Exercise instructions: Keep the images out while you retype all of the data exactly.

Information provided:
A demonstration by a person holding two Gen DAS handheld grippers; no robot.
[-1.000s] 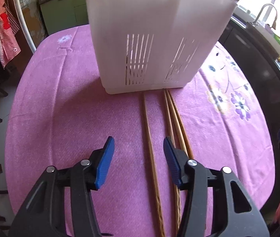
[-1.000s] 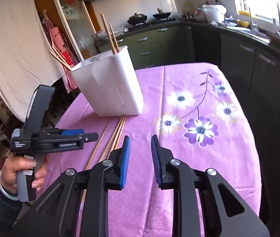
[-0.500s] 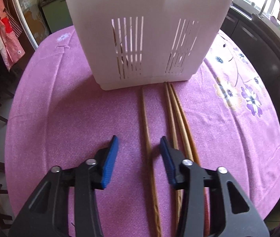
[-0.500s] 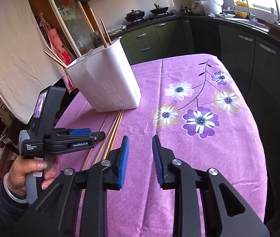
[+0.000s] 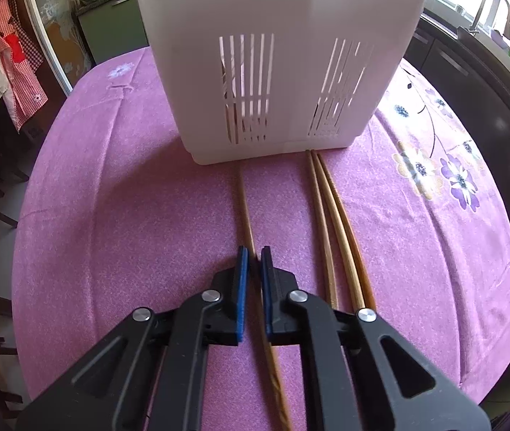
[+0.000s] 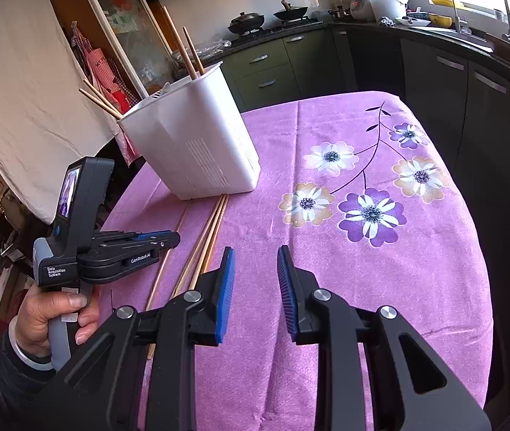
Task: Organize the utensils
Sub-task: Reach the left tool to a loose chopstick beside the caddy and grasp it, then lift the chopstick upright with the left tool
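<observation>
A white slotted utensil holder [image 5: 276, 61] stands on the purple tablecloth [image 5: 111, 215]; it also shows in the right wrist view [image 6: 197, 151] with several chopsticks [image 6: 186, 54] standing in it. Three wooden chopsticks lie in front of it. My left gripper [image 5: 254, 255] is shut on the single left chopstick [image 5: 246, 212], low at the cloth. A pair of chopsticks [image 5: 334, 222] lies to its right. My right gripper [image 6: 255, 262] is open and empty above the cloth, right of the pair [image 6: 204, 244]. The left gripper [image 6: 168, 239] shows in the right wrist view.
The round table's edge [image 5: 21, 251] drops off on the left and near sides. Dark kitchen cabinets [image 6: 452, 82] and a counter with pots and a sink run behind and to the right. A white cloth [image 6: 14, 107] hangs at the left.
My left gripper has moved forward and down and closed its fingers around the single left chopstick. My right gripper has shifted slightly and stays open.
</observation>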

Solved problem:
A demonstration by a person holding two Gen DAS handheld grippers; no robot.
[-1.000s] 
[-1.000s] 
[-0.500s] 
[-0.500s] 
[+0.000s] 
[+0.000s] 
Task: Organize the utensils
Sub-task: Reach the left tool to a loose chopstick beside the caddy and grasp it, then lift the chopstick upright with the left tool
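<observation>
A white slotted utensil holder [image 5: 276, 61] stands on the purple tablecloth [image 5: 111, 215]; it also shows in the right wrist view [image 6: 197, 151] with several chopsticks [image 6: 186, 54] standing in it. Three wooden chopsticks lie in front of it. My left gripper [image 5: 254, 255] is shut on the single left chopstick [image 5: 246, 212], low at the cloth. A pair of chopsticks [image 5: 334, 222] lies to its right. My right gripper [image 6: 255, 262] is open and empty above the cloth, right of the pair [image 6: 204, 244]. The left gripper [image 6: 168, 239] shows in the right wrist view.
The round table's edge [image 5: 21, 251] drops off on the left and near sides. Dark kitchen cabinets [image 6: 452, 82] and a counter with pots and a sink run behind and to the right. A white cloth [image 6: 14, 107] hangs at the left.
My left gripper has moved forward and down and closed its fingers around the single left chopstick. My right gripper has shifted slightly and stays open.
</observation>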

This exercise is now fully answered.